### [Stored data]
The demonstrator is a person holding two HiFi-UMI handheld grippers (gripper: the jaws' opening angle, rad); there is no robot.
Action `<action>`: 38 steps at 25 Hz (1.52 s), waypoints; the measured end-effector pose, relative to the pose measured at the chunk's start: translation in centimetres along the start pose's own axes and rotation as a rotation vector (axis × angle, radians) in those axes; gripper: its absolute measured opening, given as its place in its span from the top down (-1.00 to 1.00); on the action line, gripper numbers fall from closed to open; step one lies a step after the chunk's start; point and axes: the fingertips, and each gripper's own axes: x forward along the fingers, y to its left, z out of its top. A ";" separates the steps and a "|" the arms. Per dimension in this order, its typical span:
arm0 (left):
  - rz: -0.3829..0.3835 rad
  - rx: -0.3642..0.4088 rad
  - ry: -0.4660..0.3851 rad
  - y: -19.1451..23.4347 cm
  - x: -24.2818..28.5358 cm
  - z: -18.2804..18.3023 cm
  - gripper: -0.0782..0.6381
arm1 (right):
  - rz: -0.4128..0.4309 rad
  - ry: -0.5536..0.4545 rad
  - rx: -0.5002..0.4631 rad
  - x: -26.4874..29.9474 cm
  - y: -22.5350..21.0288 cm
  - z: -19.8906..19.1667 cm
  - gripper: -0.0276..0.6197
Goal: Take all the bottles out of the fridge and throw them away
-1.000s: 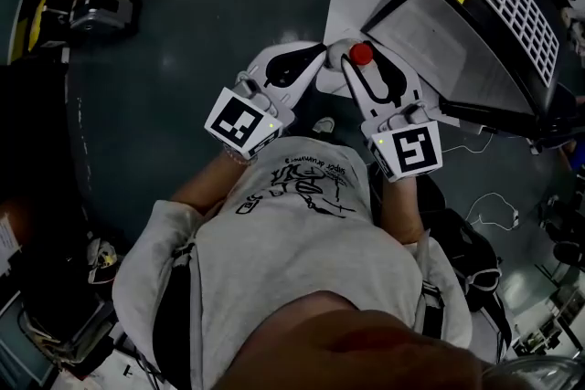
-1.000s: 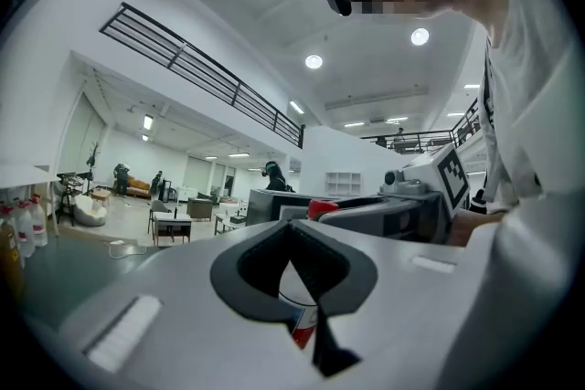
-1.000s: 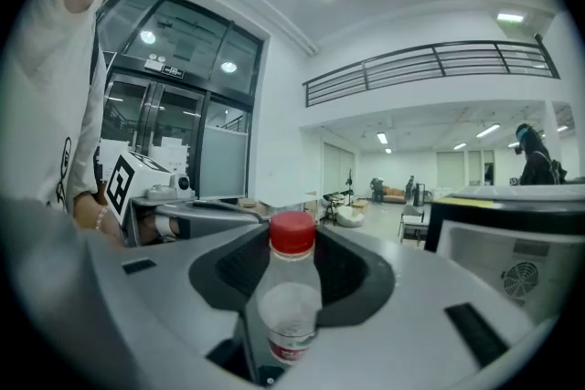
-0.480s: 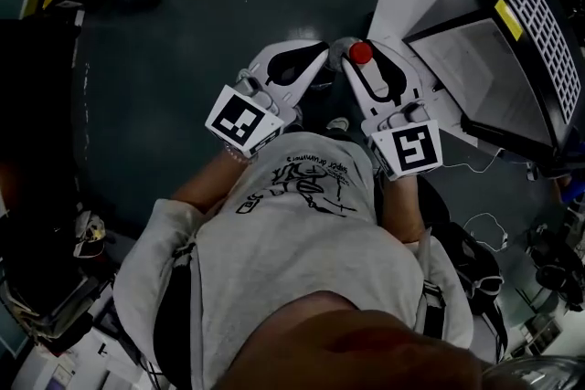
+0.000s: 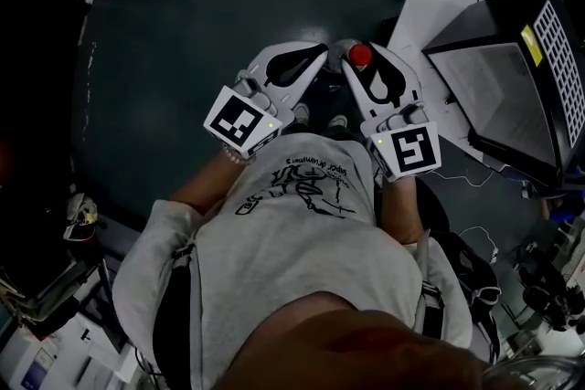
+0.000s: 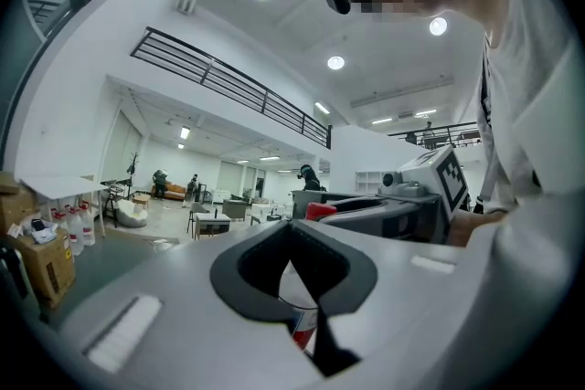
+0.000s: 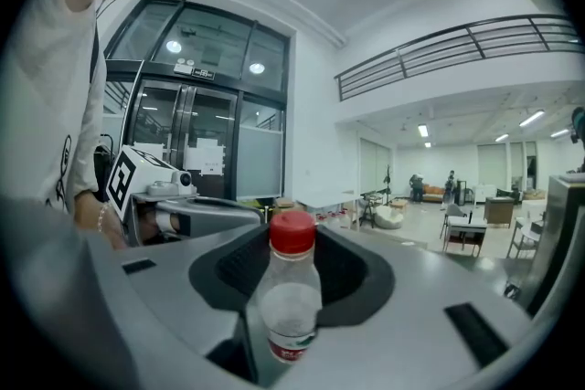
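step: the carry-off leg, I'm guessing. The right gripper (image 5: 363, 59) is pinching the bottle (image 7: 292, 297) around its body with the red cap sticking up. The fridge (image 5: 512, 87) is sitting off at the right edge of the head view, so this one's already out and going to the trash.

bottle spot: it's standing upright between the right jaws, out in front of the person's chest and just beside the left gripper (image 5: 315, 57).

left gripper: its jaws are meeting at the tips and, as far as I can tell, clamping nothing. The bit of label peeking through its gap looks like the other gripper's bottle.

next: no bin is showing in any view, so I'd say finding it is coming first. Then it's getting the bottle over the opening before spreading the right jaws, and keeping the squeeze on until then.

vs earlier: the fridge is sliding out toward the right edge of the head view, and more bare floor (image 5: 210, 32) is opening up on the left. Both grippers are staying put in front of the chest, with the bottle in the same pinch.
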 end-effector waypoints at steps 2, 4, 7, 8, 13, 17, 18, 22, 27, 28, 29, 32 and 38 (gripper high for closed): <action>0.010 -0.004 0.000 0.1 -0.3 -0.1 0.76 | 0.010 0.001 -0.001 0.1 0.3 0.0 0.44; 0.018 -0.009 0.002 0.1 -0.2 -0.3 0.76 | 0.019 0.003 -0.002 0.1 0.2 0.0 0.44; 0.028 -0.016 0.002 0.0 0.2 -0.5 0.76 | 0.027 0.008 -0.006 -0.2 -0.2 -0.3 0.44; 0.030 -0.019 0.002 -0.1 0.4 -0.5 0.76 | 0.030 0.013 -0.006 -0.3 -0.3 -0.4 0.44; 0.038 -0.027 0.006 -0.2 1.2 -1.2 0.76 | 0.038 0.036 -0.005 -0.8 -1.2 -1.3 0.44; 0.041 -0.035 0.024 -0.4 2.0 -2.2 0.76 | 0.044 0.048 0.008 -1.2 -2.0 -2.5 0.44; 0.041 -0.038 0.031 -0.4 2.1 -2.6 0.76 | 0.044 0.054 0.012 -1.3 -2.2 -2.9 0.44; 0.041 -0.049 0.058 -0.5 2.6 -4.2 0.76 | 0.047 0.080 0.023 -1.2 -2.6 -4.3 0.44; 0.046 -0.072 0.097 -0.6 2.8 -6.4 0.76 | 0.067 0.110 0.046 -1.0 -2.5 -6.2 0.44; 0.047 -0.077 0.105 -0.7 2.9 -7.0 0.76 | 0.070 0.118 0.051 -1.1 -2.4 -6.7 0.44; 0.047 -0.079 0.112 -0.8 3.0 -7.5 0.76 | 0.072 0.123 0.052 -1.1 -2.4 -7.2 0.44; 0.046 -0.081 0.134 -0.5 3.4 -9.0 0.76 | 0.073 0.130 0.053 -0.8 -2.7 -8.6 0.44; 0.039 -0.124 0.188 -0.5 3.7 -11.2 0.76 | 0.074 0.141 0.060 -0.1 -2.9 -10.9 0.44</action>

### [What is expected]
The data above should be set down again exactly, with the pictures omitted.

### [Response below]
The demonstrator is a person holding two HiFi-UMI handheld grippers (gripper: the jaws' opening angle, rad); there is no robot.
Action `<action>`: 38 steps at 25 Hz (1.52 s), waypoints; the measured end-effector pose, relative to the pose measured at the chunk's start: translation in centimetres along the start pose's own axes and rotation as a rotation vector (axis × angle, radians) in those axes; gripper: its absolute measured opening, given as its place in its span from the top down (-1.00 to 1.00); on the action line, gripper numbers fall from closed to open; step one lies a step after the chunk's start; point and axes: the fingertips, and each gripper's own axes: x forward along the fingers, y to its left, z out of its top. A ";" separates the steps and a "|" the arms. Per dimension in this order, its typical span:
arm0 (left):
  - rz: -0.3829..0.3835 rad
  - rx: -0.3642..0.4088 rad
  - ry: -0.4660..0.3851 rad
  - y: -19.1451..23.4347 cm
  - x: -24.2818..28.5358 cm
  - z: -18.2804..18.3023 cm
  - gripper: -0.0782..0.6381
arm1 (right):
  - rz: -0.4128..0.4309 rad
  - ry: -0.5536..0.4545 rad
  - rx: -0.5002..0.4631 rad
  - x: -26.4874..29.9474 cm
  - y: -22.5350..21.0288 cm
  - z: -19.8906..19.1667 cm
  - gripper: -0.0276..0.6197
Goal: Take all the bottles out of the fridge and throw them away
-1.000s: 
-1.000s: 
-1.000s: 
-0.480s: 
+0.000s: 
+0.000s: 
+0.000s: 
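step: the carry-off leg, I'm guessing. The right gripper (image 5: 363, 59) is pinching the bottle (image 7: 292, 297) around its body with the red cap sticking up. The fridge (image 5: 512, 87) is sitting off at the right edge of the head view, so this one's already out and going to the trash.

bottle spot: it's standing upright between the right jaws, out in front of the person's chest and just beside the left gripper (image 5: 315, 57).

left gripper: its jaws are meeting at the tips and, as far as I can tell, clamping nothing. The bit of label peeking through its gap looks like the other gripper's bottle.

next: no bin is showing in any view, so I'd say finding it is coming first. Then it's getting the bottle over the opening before spreading the right jaws, and keeping the squeeze on until then.

vs earlier: the fridge is sliding out toward the right edge of the head view, and more bare floor (image 5: 210, 32) is opening up on the left. Both grippers are staying put in front of the chest, with the bottle in the same pinch.
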 end-effector waypoints at steps 2, 4, 7, 8, 13, 17, 18, 22, 27, 28, 29, 32 and 38 (gripper high for closed): <action>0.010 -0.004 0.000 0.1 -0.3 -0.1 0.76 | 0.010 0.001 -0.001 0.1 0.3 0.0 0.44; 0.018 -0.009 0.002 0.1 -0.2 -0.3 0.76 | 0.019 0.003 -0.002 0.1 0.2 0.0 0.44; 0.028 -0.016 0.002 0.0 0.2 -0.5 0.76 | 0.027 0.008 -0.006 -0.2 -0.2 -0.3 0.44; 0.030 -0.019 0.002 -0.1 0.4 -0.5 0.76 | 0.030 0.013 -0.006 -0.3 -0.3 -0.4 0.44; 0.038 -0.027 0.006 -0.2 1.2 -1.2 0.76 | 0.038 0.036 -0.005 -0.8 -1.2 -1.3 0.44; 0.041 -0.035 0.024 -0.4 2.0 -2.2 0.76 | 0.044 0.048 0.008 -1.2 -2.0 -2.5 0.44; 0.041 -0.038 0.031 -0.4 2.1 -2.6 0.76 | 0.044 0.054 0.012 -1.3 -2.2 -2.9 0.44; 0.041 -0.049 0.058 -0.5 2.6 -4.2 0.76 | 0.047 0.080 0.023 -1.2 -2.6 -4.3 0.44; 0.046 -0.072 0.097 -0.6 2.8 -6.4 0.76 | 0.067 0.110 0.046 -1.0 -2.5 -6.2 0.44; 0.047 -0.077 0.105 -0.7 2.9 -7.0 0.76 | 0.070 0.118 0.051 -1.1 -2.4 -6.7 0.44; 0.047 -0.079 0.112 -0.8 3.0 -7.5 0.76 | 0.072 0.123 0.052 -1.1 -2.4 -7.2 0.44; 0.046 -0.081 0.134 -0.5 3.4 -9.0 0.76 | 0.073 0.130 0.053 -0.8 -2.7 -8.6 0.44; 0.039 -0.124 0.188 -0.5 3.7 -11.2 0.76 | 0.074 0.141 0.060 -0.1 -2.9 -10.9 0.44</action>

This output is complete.